Protocol pondering intensifies

Protocol pondering intensifies
------------------------------

This is the first of a three-part epic miniseries of, well, ponderings
of new gopher-like protocols. If you're not into that kind of thing,
feel free to ignore them. If you *are*, grab a coffee or beer or
something and get comfy!

Any sort of document retrieval protocol needs to specify two things:
the format of a client's request, and the format of a server's
response. Focusing only on these two things, Gopher is impossible to
make simpler or more minimal. It literally is the simplest thing that
could possibly work, and this aspect of Gopher can barely even be
considered to have been "designed". All of the actual *decisions* are in
other details like the item type system and the menu format. The
request and response formats are pure Void.

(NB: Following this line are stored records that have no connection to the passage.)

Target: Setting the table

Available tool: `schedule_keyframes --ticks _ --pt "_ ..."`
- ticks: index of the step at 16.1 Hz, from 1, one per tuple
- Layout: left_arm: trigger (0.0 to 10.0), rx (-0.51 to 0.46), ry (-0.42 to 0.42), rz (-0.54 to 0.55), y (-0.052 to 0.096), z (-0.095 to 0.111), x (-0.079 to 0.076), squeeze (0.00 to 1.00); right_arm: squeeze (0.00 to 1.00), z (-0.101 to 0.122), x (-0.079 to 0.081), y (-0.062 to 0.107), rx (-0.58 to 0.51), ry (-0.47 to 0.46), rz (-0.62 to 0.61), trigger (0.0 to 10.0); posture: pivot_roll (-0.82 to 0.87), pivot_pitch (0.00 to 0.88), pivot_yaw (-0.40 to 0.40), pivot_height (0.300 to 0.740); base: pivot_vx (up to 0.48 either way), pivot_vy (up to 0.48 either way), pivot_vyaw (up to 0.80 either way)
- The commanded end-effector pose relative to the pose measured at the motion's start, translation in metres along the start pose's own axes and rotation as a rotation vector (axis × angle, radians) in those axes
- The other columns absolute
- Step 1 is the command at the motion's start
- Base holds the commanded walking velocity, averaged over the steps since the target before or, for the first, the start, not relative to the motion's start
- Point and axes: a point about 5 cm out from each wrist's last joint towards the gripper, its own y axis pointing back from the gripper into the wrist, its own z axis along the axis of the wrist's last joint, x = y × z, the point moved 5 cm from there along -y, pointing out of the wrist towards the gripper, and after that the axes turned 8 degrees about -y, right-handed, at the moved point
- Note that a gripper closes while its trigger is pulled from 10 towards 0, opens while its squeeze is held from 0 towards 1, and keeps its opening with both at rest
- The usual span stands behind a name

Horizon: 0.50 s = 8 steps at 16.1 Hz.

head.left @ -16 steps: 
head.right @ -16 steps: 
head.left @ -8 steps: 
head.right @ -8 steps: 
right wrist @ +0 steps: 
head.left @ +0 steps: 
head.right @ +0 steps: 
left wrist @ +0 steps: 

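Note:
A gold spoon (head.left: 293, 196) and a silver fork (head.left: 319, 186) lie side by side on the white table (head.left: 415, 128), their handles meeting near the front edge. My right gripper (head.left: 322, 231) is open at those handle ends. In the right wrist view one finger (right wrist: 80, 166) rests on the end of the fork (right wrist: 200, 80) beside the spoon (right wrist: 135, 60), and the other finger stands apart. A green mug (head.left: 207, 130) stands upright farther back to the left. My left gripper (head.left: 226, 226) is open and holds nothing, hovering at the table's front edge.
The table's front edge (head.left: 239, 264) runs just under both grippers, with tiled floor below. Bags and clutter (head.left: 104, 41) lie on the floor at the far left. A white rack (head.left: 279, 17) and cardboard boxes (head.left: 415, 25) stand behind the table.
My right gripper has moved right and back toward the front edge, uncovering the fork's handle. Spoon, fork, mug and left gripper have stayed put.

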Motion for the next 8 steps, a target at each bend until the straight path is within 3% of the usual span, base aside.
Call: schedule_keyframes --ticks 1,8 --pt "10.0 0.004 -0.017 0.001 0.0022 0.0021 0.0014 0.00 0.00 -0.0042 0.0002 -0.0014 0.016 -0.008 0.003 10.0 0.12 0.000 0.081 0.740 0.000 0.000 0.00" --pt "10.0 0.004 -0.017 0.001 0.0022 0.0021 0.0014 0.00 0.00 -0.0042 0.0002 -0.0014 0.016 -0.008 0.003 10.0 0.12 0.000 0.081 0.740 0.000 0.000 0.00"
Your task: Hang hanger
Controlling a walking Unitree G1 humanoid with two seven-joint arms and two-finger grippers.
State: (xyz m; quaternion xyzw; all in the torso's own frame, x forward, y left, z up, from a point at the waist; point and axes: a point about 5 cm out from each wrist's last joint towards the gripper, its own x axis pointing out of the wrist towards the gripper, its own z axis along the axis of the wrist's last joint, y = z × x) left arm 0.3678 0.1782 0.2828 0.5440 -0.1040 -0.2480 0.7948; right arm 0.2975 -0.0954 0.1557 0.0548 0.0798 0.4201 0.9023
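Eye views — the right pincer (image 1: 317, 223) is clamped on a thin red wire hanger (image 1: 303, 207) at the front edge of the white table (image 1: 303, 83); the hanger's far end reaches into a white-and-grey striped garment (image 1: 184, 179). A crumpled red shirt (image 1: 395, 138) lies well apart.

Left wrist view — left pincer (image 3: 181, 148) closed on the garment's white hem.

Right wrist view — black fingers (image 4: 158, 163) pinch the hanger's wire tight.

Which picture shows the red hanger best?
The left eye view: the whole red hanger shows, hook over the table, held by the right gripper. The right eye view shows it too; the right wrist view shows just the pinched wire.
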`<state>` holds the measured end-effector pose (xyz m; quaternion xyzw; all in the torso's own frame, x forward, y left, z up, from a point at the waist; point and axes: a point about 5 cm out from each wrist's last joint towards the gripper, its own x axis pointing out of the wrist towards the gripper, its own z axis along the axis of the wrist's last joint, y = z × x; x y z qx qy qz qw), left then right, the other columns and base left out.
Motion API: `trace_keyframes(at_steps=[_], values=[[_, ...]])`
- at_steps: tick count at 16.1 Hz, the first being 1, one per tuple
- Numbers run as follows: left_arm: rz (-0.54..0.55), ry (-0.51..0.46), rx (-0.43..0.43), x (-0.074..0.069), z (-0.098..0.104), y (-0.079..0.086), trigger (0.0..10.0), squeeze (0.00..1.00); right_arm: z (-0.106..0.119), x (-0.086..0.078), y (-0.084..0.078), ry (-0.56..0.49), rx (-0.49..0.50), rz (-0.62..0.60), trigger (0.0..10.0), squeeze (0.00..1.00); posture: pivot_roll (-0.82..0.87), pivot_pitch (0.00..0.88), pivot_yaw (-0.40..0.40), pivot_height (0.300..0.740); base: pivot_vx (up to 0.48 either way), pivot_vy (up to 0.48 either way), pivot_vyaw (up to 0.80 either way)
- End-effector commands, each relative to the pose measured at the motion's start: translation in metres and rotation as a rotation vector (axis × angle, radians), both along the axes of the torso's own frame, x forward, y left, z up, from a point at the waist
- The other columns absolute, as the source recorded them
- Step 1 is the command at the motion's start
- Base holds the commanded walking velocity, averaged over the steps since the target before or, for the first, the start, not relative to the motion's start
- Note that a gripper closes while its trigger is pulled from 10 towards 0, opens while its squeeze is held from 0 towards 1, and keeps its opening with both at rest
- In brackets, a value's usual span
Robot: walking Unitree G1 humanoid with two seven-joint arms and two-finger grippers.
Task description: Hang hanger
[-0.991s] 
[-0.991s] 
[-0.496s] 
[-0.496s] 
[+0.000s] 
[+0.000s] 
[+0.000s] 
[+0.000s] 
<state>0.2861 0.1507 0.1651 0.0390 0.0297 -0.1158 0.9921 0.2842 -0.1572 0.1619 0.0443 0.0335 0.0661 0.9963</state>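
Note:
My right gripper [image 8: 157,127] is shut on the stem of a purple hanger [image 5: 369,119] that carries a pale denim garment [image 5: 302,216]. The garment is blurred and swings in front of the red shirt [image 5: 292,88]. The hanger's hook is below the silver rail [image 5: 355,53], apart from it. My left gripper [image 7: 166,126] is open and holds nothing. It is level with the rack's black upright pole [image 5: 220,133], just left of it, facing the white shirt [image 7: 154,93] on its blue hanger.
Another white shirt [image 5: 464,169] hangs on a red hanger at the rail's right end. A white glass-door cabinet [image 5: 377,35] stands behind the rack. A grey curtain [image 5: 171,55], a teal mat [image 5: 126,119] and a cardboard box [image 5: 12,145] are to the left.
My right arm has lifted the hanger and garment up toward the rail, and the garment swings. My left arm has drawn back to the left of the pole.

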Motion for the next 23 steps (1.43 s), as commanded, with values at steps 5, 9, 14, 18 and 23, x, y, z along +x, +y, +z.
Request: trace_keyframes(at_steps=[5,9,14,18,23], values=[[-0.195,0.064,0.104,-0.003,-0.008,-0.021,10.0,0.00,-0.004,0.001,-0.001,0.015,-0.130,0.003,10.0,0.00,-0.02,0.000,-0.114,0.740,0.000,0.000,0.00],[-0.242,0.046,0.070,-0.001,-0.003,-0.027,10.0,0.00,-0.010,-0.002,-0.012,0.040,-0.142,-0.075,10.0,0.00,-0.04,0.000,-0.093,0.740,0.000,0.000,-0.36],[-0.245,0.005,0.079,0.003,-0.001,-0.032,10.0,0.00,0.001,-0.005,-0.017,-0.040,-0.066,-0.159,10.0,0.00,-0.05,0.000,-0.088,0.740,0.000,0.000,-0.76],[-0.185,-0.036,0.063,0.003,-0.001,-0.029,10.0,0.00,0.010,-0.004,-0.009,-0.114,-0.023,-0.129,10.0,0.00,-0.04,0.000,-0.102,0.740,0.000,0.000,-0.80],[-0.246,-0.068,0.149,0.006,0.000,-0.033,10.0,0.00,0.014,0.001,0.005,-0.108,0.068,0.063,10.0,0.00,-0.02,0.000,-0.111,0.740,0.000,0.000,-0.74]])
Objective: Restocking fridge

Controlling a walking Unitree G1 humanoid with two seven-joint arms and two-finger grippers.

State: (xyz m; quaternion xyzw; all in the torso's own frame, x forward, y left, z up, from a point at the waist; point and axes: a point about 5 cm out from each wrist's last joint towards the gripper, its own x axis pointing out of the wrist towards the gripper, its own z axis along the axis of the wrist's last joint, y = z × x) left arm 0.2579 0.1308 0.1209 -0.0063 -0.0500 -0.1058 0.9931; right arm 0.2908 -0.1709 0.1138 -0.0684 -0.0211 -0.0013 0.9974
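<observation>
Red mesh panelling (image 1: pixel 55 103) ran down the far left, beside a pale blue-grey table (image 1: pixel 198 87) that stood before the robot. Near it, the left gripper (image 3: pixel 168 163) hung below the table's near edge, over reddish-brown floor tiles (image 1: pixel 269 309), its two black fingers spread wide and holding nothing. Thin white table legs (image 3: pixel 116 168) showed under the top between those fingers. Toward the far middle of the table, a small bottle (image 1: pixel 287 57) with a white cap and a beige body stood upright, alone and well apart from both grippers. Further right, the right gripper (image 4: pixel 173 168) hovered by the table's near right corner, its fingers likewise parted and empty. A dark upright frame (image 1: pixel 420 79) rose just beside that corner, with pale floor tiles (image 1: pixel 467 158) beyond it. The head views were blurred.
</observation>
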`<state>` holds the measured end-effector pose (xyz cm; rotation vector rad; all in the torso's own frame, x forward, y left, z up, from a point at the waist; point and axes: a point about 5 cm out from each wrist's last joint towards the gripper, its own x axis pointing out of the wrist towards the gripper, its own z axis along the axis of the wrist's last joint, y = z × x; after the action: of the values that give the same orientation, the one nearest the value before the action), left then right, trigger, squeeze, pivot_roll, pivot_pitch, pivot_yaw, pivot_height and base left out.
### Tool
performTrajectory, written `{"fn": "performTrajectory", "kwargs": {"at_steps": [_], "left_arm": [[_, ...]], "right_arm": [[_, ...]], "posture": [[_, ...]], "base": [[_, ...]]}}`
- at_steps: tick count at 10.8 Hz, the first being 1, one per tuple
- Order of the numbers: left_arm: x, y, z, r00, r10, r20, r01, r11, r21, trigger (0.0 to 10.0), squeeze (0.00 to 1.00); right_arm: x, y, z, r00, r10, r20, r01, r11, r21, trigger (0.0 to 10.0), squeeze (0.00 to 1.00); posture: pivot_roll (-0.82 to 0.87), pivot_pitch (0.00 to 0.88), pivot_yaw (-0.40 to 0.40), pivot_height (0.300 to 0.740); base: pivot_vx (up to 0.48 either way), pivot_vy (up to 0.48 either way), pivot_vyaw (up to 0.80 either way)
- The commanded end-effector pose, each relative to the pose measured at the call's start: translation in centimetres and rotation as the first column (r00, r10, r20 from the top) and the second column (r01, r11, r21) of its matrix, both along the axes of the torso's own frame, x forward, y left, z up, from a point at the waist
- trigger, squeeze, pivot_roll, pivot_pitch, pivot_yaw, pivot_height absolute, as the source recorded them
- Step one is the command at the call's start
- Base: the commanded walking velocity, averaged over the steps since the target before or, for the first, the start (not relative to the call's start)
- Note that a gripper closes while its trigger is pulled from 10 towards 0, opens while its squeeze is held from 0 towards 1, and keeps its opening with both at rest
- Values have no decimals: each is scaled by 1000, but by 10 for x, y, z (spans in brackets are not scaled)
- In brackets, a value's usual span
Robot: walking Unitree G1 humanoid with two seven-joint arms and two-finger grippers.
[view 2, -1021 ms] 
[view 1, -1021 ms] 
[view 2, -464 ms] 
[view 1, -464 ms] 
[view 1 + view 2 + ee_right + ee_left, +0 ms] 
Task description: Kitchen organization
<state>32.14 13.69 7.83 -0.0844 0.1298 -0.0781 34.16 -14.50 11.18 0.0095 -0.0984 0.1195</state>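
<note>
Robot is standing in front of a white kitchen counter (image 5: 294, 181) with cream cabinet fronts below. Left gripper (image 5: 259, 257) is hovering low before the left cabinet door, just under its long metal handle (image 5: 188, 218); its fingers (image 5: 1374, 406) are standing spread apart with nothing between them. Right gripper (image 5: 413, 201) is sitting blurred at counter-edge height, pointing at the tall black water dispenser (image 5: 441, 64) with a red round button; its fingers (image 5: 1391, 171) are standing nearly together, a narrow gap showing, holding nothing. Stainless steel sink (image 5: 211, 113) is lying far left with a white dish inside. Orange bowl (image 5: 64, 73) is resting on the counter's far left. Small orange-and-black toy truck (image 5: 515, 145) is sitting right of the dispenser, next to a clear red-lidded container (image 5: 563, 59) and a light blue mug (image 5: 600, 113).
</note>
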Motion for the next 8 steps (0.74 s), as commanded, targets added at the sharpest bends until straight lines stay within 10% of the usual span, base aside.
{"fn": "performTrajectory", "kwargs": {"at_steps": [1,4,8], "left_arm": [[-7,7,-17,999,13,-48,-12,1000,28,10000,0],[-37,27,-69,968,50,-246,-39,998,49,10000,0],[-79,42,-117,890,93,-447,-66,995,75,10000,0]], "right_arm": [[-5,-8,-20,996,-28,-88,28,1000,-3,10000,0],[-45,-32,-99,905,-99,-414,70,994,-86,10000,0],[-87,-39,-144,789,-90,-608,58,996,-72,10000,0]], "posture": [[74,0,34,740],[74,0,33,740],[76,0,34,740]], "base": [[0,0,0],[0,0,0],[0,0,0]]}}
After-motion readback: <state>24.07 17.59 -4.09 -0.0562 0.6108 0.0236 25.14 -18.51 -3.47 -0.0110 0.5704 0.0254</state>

For those unfamiliar with the protocol, when you came here, your
client connected to zaibatsu.circumlunar.space on port 70 and said:

----------
~solderpunk/phlog/protocol-pondering-intensifies.txt<CR><LF>
----------

(<CR> and <LF> are new-line characters, read up on ASCII if this is
new to you) That's it. Just a unique identifier for the document you
want (a "selector" in gopher lingo, it's in every way equivalent to
a "path" in HTTP), plus an unambiguous way of terminating the request,
and that's it. Both of those things are essential, any functional
protocol will have them (and we'll see them in HTTP shortly), and
Gopher has nothing else - real ultimate simplicity!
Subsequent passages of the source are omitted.